── Supplied data

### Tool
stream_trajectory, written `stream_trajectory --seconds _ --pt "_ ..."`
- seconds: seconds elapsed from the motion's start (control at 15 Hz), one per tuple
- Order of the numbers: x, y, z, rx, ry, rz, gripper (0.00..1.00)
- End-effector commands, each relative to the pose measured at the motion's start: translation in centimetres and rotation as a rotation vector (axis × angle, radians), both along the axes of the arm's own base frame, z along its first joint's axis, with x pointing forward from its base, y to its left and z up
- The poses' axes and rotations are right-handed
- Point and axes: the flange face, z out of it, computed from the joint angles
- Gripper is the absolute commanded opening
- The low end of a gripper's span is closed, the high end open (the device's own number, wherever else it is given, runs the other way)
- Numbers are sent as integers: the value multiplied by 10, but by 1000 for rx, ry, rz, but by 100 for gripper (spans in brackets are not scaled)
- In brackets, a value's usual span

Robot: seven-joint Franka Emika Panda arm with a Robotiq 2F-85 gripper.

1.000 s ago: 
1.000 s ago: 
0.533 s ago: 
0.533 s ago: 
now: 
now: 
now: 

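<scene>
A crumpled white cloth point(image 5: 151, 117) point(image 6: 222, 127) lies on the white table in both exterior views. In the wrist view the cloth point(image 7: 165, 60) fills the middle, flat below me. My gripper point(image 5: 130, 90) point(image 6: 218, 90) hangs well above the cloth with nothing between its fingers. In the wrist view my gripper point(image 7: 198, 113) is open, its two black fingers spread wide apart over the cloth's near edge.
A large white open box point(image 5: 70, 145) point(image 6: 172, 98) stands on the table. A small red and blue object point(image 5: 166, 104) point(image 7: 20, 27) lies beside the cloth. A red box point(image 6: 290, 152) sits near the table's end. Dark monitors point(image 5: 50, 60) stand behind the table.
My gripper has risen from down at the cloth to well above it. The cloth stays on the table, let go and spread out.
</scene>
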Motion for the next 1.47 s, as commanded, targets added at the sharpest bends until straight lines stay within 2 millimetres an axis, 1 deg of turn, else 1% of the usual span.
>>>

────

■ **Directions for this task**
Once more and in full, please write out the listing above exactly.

■ **Final answer**
### Tool
stream_trajectory, written `stream_trajectory --seconds _ --pt "_ ..."`
- seconds: seconds elapsed from the motion's start (control at 15 Hz), one per tuple
- Order of the numbers: x, y, z, rx, ry, rz, gripper (0.00..1.00)
- End-effector commands, each relative to the pose measured at the motion's start: translation in centimetres and rotation as a rotation vector (axis × angle, radians), both along the axes of the arm's own base frame, z along its first joint's axis, with x pointing forward from its base, y to its left and z up
- The poses' axes and rotations are right-handed
- Point and axes: the flange face, z out of it, computed from the joint angles
- Gripper is the absolute commanded opening
- The low end of a gripper's span is closed, the high end open (the device's own number, wherever else it is given, runs the other way)
- Numbers are sent as integers: the value multiplied by 10, but by 1000 for rx, ry, rz, but by 100 for gripper (spans in brackets are not scaled)
- In brackets, a value's usual span

Robot: seven-joint Franka Emika Panda arm with a Robotiq 2F-85 gripper.

1.000 s ago: 
1.000 s ago: 
0.533 s ago: 
0.533 s ago: 
now: 
now: 
now: 

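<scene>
A crumpled white cloth point(image 5: 151, 117) point(image 6: 222, 127) lies on the white table in both exterior views. In the wrist view the cloth point(image 7: 165, 60) fills the middle, flat below me. My gripper point(image 5: 130, 90) point(image 6: 218, 90) hangs well above the cloth with nothing between its fingers. In the wrist view my gripper point(image 7: 198, 113) is open, its two black fingers spread wide apart over the cloth's near edge.
A large white open box point(image 5: 70, 145) point(image 6: 172, 98) stands on the table. A small red and blue object point(image 5: 166, 104) point(image 7: 20, 27) lies beside the cloth. A red box point(image 6: 290, 152) sits near the table's end. Dark monitors point(image 5: 50, 60) stand behind the table.
My gripper has risen from down at the cloth to well above it. The cloth stays on the table, let go and spread out.
</scene>
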Motion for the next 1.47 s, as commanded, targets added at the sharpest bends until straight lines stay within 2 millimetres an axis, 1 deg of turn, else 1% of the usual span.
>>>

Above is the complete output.